One of our members has approached me with some interesting information reference a possible venue for future rallies, its the Maker Heights Centre at Rame Head near Plymouth.

Here is an overhead shot of the area










loads more information on the site here http://www.makerheightscentre.ik.com/

Normally the cost per pitch would be £5 per night, but as a discount to MHFacts members this could be reduced to £4.50 per night for a normal stay there, but for a rally, depending on numbers attending this could be reduced more. There is also the possibility of a BBQ/Music even possibly a bar being laid on, we would need to supply some helpers to organise and run it.

There are plenty of quite reasonable facilities around. The two local villages have several pubs each, a very good fish and chip shop and eatery and other good eating places. It is adjacent to Mt.Edgcumbe Country Park and the SW Coast Path runs outside our grounds. Lots of good beaches and walks. Plymouth, with all its attractions, can be accessed by foot passenger ferry in about a mile. There are local transport firms, taxis and mini and bigger buses. 
If people wish to use us as a staging point there are plenty of other attractions within an hours drive (Eden to mention a big one and of course places like Looe and Polperro, Bodmin Moor and Dartmoor).

Comments please


----------



## 88741 (May 9, 2005)

Looks like an excellent venue to me, depending on when, I would be interested.


----------



## MOTORHOMER (May 9, 2005)

Hi

Yes depending on when it is we would be interested. Plenty of notice for folk to plan this time would be appreciated . Hopefully we wont be booked up elswhere as we were last time


Please not in the school hols though. I cant have any time off during them

motorhomer


----------



## Dopeyngrumpy (May 13, 2005)

I'm interested but once again it looks like being one end of the country or another - those of us still doing the monday to friday might struggle to get there. That said, you can't please all the people all of the time and I do understand it is really difficult to find places. It sounds great, let me know when it is and I'll do my best to be there. 
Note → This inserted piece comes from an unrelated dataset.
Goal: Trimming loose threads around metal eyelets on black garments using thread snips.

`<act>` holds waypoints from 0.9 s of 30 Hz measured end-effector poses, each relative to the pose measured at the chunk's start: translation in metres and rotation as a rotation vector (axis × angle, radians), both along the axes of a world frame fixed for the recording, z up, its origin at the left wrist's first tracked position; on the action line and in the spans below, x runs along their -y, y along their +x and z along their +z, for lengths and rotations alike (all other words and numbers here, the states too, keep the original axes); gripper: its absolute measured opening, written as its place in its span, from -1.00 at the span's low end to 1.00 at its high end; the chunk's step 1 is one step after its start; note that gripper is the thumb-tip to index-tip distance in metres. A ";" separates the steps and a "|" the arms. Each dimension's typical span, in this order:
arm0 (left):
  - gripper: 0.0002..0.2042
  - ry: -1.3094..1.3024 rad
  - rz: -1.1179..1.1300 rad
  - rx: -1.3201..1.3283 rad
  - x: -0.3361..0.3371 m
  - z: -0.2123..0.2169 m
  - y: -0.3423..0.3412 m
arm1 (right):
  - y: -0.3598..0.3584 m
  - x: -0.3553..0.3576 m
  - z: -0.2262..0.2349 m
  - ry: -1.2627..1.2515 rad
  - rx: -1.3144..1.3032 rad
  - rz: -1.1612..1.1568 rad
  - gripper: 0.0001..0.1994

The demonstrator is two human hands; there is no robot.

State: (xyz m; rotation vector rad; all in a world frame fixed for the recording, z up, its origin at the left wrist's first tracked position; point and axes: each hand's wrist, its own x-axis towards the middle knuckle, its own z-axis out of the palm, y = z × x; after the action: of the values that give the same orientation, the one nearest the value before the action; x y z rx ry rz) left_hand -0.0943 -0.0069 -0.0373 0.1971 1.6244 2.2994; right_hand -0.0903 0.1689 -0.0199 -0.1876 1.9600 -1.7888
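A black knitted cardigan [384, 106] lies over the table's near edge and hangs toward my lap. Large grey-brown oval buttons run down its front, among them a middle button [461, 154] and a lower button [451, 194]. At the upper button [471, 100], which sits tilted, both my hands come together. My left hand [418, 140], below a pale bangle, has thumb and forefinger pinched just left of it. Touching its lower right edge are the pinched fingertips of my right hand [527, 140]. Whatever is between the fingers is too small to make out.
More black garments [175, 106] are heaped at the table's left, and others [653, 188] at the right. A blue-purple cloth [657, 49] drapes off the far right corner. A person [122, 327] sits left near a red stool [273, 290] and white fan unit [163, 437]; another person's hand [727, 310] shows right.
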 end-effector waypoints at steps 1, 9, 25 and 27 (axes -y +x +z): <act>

If I don't make it I'll rely on you all to have a pasty for me

Cheers

David


----------



## Anonymous (Nov 10, 2000)

That looks really nice & I would certainly try to come but I'm going to clash with Motorhomer here as for us it has to be in school holidays as it's too far just for a weekend


----------



## 88966 (May 11, 2005)

*Site*

As the member putting forward this site we would be pleased to see any of you more or less any time. Our facilities are fairly primitive but our location fantastic and plenty of space.
The question of timing for a rally we have to leave to popular demand but you would be welcome individually anyway.
BillD.


----------



## MOTORHOMER (May 9, 2005)

Caz said:


> That looks really nice & I would certainly try to come but I'm going to clash with Motorhomer here as for us it has to be in school holidays as it's too far just for a weekend


Hi Caz

I would also have to add a few days either side to make it worthwhile as like you it is too far for us for the weekend as well. Unfortunately i run a little tourist information & gfts & beach goods centre on the beach so school holidays is always very busy for me. Kids want their buckets & spades etc so cant really close the shop at this time. Still you cant please all of the people all of the time can you?

Motorhomer


----------



## Anonymous (Nov 10, 2000)

Could you get someone in to run it for you perhaps? Kids looking for a holiday job for a few days? Or maybe we could come to you instead? Or how about winter, do you close up shop when the cold weather comes?


----------



## MOTORHOMER (May 9, 2005)

Caz said:


> Could you get someone in to run it for you perhaps? Kids looking for a holiday job for a few days? Or maybe we could come to you instead? Or how about winter, do you close up shop when the cold weather comes?


Hi Caz

Unfortunately we cant have school or college students or any one working in the shop without police checks etc working amongst children who when in & on the beach area are a little less clothing clad if you know what i mean. By the time they were vetted the school holidays would be over. Unfortunately at the moment there are only two folk running the park. Myself & the ranger & he obvoiusly has the park & car parks etc to look after. It is much easier to have time off to suit me out of the school holidays and especially out of the summer season. We have just had a few days ito visit other halfs sister 7 family in Hull & our next break will be the rally operated by Carol on Exmoor in early Septemmber for a similar motorhome site.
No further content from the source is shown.